# Carving small numbers



## tonyennis (Oct 24, 2009)

Hey gang, I have a new hare-brained project. This requires that I carve some small numbers into blocks of wood.

See here for a picture of Napier's Bones.

This set clearly has pasted-on paper labels. That's ok, but at some point, it is no longer woodworking, it is crafting. I know how to print and glue. But I have never carved.

I don't know how large I'd make the bones, but let's say they are 3/4" square. That means I'd have to carve two numbers in that space.

What's the tool here? V-gouge? chip-carving knife?

Quick math time. 10 rods + 2 for square roots + 1 for the index rod, assume 3/4" rods…

width is 10×3/4 = 30/4 = 7 1/2" 
length is 13×7/8 (saw kerf) = 91/8 = 12"

So this isn't even a board foot of lumber.

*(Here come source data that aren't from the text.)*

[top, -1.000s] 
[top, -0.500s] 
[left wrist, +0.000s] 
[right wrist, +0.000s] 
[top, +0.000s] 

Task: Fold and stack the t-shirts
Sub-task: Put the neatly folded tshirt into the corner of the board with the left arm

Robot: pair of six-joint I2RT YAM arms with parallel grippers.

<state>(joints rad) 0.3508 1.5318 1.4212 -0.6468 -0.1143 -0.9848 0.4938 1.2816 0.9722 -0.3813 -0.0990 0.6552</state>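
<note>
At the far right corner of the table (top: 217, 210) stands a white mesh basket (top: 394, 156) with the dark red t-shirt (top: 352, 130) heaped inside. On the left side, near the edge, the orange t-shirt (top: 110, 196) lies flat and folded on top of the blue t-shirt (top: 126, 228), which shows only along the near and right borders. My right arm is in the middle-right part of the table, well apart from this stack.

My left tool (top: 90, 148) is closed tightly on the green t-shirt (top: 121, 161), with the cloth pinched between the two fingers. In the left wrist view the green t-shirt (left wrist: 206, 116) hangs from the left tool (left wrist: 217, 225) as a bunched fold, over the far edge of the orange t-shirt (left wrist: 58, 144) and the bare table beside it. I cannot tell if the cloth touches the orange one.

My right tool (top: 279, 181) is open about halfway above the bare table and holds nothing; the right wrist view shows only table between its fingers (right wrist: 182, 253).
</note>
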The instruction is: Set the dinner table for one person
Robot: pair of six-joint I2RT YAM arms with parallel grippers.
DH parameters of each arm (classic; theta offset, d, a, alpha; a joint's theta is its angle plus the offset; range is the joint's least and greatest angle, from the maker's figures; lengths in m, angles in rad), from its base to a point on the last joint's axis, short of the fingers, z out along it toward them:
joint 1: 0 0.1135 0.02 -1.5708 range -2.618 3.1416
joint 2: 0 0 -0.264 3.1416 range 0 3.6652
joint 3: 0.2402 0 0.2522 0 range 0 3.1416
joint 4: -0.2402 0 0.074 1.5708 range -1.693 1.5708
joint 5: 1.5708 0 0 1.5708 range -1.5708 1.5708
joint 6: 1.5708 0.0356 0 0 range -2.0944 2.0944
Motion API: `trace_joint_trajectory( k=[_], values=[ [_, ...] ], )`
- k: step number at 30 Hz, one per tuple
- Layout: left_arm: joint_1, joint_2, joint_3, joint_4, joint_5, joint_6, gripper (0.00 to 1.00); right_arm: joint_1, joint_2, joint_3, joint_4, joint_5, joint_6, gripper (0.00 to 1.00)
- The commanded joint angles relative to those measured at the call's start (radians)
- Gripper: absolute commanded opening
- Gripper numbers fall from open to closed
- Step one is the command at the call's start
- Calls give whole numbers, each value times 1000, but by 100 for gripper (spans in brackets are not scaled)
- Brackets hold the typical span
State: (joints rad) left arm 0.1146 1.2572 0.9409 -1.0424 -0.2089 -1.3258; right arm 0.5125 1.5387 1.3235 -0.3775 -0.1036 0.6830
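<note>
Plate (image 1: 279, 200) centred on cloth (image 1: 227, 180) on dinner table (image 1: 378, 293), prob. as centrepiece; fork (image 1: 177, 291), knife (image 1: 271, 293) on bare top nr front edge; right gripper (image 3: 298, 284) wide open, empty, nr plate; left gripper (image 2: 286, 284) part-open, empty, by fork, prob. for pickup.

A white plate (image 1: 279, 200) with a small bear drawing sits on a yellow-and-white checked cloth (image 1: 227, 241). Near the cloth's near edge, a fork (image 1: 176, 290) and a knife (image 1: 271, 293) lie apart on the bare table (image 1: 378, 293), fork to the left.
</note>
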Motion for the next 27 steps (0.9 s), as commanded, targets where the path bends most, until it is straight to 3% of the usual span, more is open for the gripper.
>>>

What's the wood. I have a shop full of white oak and beech. I would prefer a hardwood. The crazy part of me is saying holly or boxwood.


----------



## EricFai (Sep 30, 2018)

If it was me I would use a veining tool. That's a lot of numbers. I think I would stick with a calculator though. It is neat however.


----------



## DavePolaschek (Oct 21, 2016)

If you're going to be carving it, beech will be better than white oak, because of the more closed grain. Something very fine grained like boxwood would be ideal, but I would not use something that expensive until I had some practice under my belt. I've produced a couple very nice carvings in alder.

I would use either a v-tool or a veiner, but typically letters are carved from the sides, rather than along the length, which would mean just a very small angled gouge and a curved gouge to fit the size you're working.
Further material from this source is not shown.